July 09, 2014
Driven by the strong bull market in stocks and facilitated by low interest rates, private equity firms have been heeding the advice of Apollo Global Management head Leon Black to sell everything that isn’t nailed down. It was slow going for PE exits in 2009-2012 and many funds were stuck holding mature investments in their portfolios far longer than their preferred three to five years. But exit activity finally picked up in the second quarter of 2013 as PE firms that needed to divest portfolio companies took advantage of a rising stock market to sell these companies and return capital to investors.

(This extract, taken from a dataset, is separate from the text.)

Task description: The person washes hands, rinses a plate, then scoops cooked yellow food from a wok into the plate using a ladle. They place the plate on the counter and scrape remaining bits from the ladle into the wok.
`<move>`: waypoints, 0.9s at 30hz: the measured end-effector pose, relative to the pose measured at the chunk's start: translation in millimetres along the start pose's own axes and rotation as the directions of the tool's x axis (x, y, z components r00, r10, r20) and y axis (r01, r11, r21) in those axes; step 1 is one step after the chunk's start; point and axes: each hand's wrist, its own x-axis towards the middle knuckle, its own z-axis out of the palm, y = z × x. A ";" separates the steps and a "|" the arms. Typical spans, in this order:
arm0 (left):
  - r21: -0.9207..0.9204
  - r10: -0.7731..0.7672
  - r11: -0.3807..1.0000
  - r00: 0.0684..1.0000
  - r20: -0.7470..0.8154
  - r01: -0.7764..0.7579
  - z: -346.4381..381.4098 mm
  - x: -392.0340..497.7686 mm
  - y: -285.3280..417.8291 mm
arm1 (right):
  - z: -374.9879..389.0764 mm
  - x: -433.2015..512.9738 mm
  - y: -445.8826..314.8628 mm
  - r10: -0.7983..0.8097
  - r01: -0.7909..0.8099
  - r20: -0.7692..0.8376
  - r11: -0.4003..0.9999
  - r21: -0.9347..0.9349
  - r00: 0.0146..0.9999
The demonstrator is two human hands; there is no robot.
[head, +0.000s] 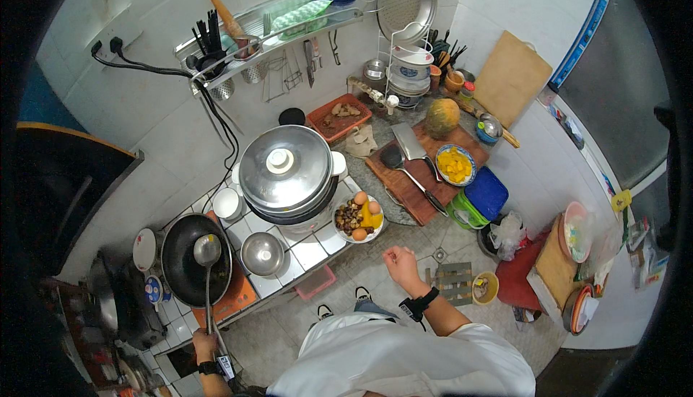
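Observation:
At the lower left, my left hand [206, 344] is closed on the handle end of a metal ladle [207, 251], whose bowl rests inside a black wok [178, 256]. The wok's own handle may lie under the same hand; I cannot tell. My right hand [400, 264] hangs over the floor with its fingers curled, and nothing shows in it. Closest to it, at the counter's edge, is a plate [372, 237] with eggs, dark brown pieces and something yellow. A lidded steamer pot [284, 169] stands behind, with a steel bowl [262, 254] in front of it.
A wooden cutting board [400, 199] holds a cleaver [410, 140], a black-headed spatula [392, 156], a bowl of yellow chunks [455, 165] and a melon-like fruit [443, 117]. Right of the counter stand a green container [466, 210] and a yellow bucket [487, 288]. A slatted stool [455, 283] is on the floor.

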 end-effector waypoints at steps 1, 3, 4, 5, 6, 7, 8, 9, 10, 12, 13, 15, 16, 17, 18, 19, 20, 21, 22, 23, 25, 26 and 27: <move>0.025 0.008 1.000 1.000 -0.003 -0.008 -1.0 -3.8 3.8 | 1.2 0.9 1.3 -0.021 0.022 -0.022 0.999 0.040 1.000; 0.054 0.051 0.997 0.997 -0.053 -0.048 -5.2 -16.8 10.3 | 3.0 2.6 2.5 -0.066 0.072 -0.066 0.995 0.076 0.996; 0.059 0.089 0.995 0.991 -0.101 -0.084 -7.4 -23.6 14.9 | 3.2 4.6 2.6 -0.056 0.060 -0.041 0.995 0.085 0.998; 0.068 0.087 0.995 0.987 -0.132 -0.079 -8.1 -32.3 19.4 | 2.4 5.6 2.9 -0.052 0.053 -0.018 0.995 0.080 0.998; 0.053 0.097 0.994 0.987 -0.128 -0.091 -11.8 -42.5 22.5 | 1.6 6.9 2.9 -0.035 0.035 0.002 0.997 0.063 0.999; 0.093 0.090 0.993 0.989 -0.114 -0.080 -13.8 -49.1 28.5 | 0.7 8.8 2.7 -0.037 0.035 0.019 0.996 0.085 0.999; 0.115 0.100 0.990 0.988 -0.119 -0.086 -16.2 -58.0 32.1 | 0.0 10.3 2.3 -0.031 0.027 0.040 0.995 0.095 0.999; 0.138 0.092 0.988 0.987 -0.134 -0.074 -19.9 -70.0 32.8 | 0.9 11.5 1.2 -0.050 0.042 0.066 0.993 0.112 0.997; 0.048 -0.052 0.997 0.997 -0.062 0.055 -21.3 -76.1 37.7 | 1.1 13.4 0.7 -0.053 0.047 0.070 0.995 0.090 0.996; 0.097 0.045 0.995 0.979 -0.200 -0.026 -19.8 -100.0 42.2 | 3.2 18.6 -0.5 -0.158 0.153 0.091 0.986 0.067 0.983; 0.055 -0.013 0.998 0.976 -0.216 0.026 -17.3 -111.1 45.4 | 6.3 20.3 -1.1 -0.144 0.134 0.112 0.986 0.096 0.983; 0.162 0.110 0.985 0.919 -0.378 -0.051 -8.2 -142.2 51.1 | 13.0 25.0 -1.8 -0.176 0.158 0.148 0.980 0.122 0.973; 0.183 0.175 0.978 0.884 -0.433 -0.104 -6.1 -156.1 54.3 | 17.8 27.2 -3.1 -0.189 0.171 0.172 0.978 0.116 0.967; 0.197 0.125 0.980 0.873 -0.470 -0.035 -0.3 -170.1 58.7 | 25.3 28.4 -5.1 -0.218 0.195 0.210 0.973 0.123 0.953; 0.205 0.117 0.979 0.867 -0.484 -0.018 2.3 -183.9 61.7 | 31.6 29.3 -6.8 -0.235 0.213 0.239 0.970 0.115 0.942; 0.165 0.074 0.986 0.879 -0.470 0.005 4.7 -196.7 63.8 | 38.3 30.8 -9.6 -0.234 0.214 0.271 0.972 0.100 0.934; 0.139 0.044 0.990 0.885 -0.464 0.024 6.2 -209.6 64.8 | 46.1 31.2 -13.5 -0.256 0.225 0.306 0.965 0.133 0.917; 0.139 0.081 0.990 0.859 -0.506 -0.011 7.5 -220.6 64.5 | 54.3 32.6 -18.7 -0.329 0.295 0.340 0.944 0.147 0.881; 0.115 0.036 0.993 0.862 -0.505 0.026 9.8 -230.9 64.4 | 61.6 33.1 -24.6 -0.388 0.350 0.374 0.922 0.169 0.842; 0.101 0.014 0.994 0.855 -0.519 0.045 11.2 -239.2 63.3 | 68.5 32.9 -31.1 -0.433 0.392 0.401 0.902 0.183 0.807; 0.078 -0.003 0.996 0.844 -0.536 0.053 11.9 -249.6 58.0 | 80.3 30.1 -47.4 -0.467 0.412 0.492 0.884 0.224 0.735; 0.066 -0.003 0.997 0.841 -0.541 0.046 11.7 -253.1 54.2 | 86.7 26.0 -56.7 -0.496 0.435 0.493 0.867 0.242 0.715; 0.036 -0.044 0.997 0.856 -0.515 0.072 12.2 -256.0 50.7 | 92.6 20.8 -66.1 -0.539 0.473 0.480 0.841 0.263 0.692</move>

Exits from private equity investments continued at a good clip in the first half of 2014. According to PitchBook data, private equity funds exited $91 billion of capital worldwide in the second quarter of 2014, $44 billion in the US alone. A large number of exits were via initial public offerings (IPOs) that returned portfolio companies acquired by private equity funds to the public markets. The 60 IPOs of PE-owned portfolio companies in the U.S. in the second quarter of 2014 was the highest number since the fourth quarter of 2006. And there is no sign that IPO activity is slowing down. Private Equity Law 360 (behind a paywall) reports that the initial public offering pipeline is ‘jam-packed.’ The result is that limited partners in PE funds – including the public and private pension funds that are the largest investors in private equity – can expect to continue to see large payouts.
High prices are great for older PE funds that have portfolio companies they want to sell, but they make it difficult for newly launched funds to find companies to buy. As a result, PE funds are sitting on a record-high overhang of ‘dry powder’ – capital committed by investors that PE funds have not yet invested – estimated to be between $1.1 and $1.2 trillion. Despite this, however, private equity firms continue to launch new funds. They want to recruit investors now, while pension funds and other investors are flush with cash from recent sales of portfolio companies. For investors, however, this may not be the best time to invest in private equity.
As we discussed in detail in an earlier post, judging private equity returns requires that the money received as PE funds cash out of portfolio investments be compared to investments in the stock market using the public market equivalent. Yes, PE investments are returning lots of cash to investors, but the stock market has been on a tear, and many PE funds are not beating investments in index funds that track the market.
Fund raising is cyclical and easiest for private equity firms when the stock market is booming. Dan Primack in his July 1 post in Term Sheet reminds the private market that “the current funding environment is a moment in time….” It’s not just fund raising that is cyclical, however. Academic studies (see here, here, and especially here) have shown that private equity returns are also highly cyclical. Funds launched at or near stock market peaks tend to perform poorly. Those launched in the current environment are unlikely to achieve returns in subsequent years that beat the market and justify the added risk and illiquidity.
With private equity exits at post-crisis highs, PE firms are eager to encourage investors to plough their money back into newly launched PE funds, despite the fact that the industry can’t find attractive investment opportunities for more than a trillion dollars that it has already raised. And investors – whose understanding of financial markets may not be as sophisticated as is usually assumed – seem willing to oblige.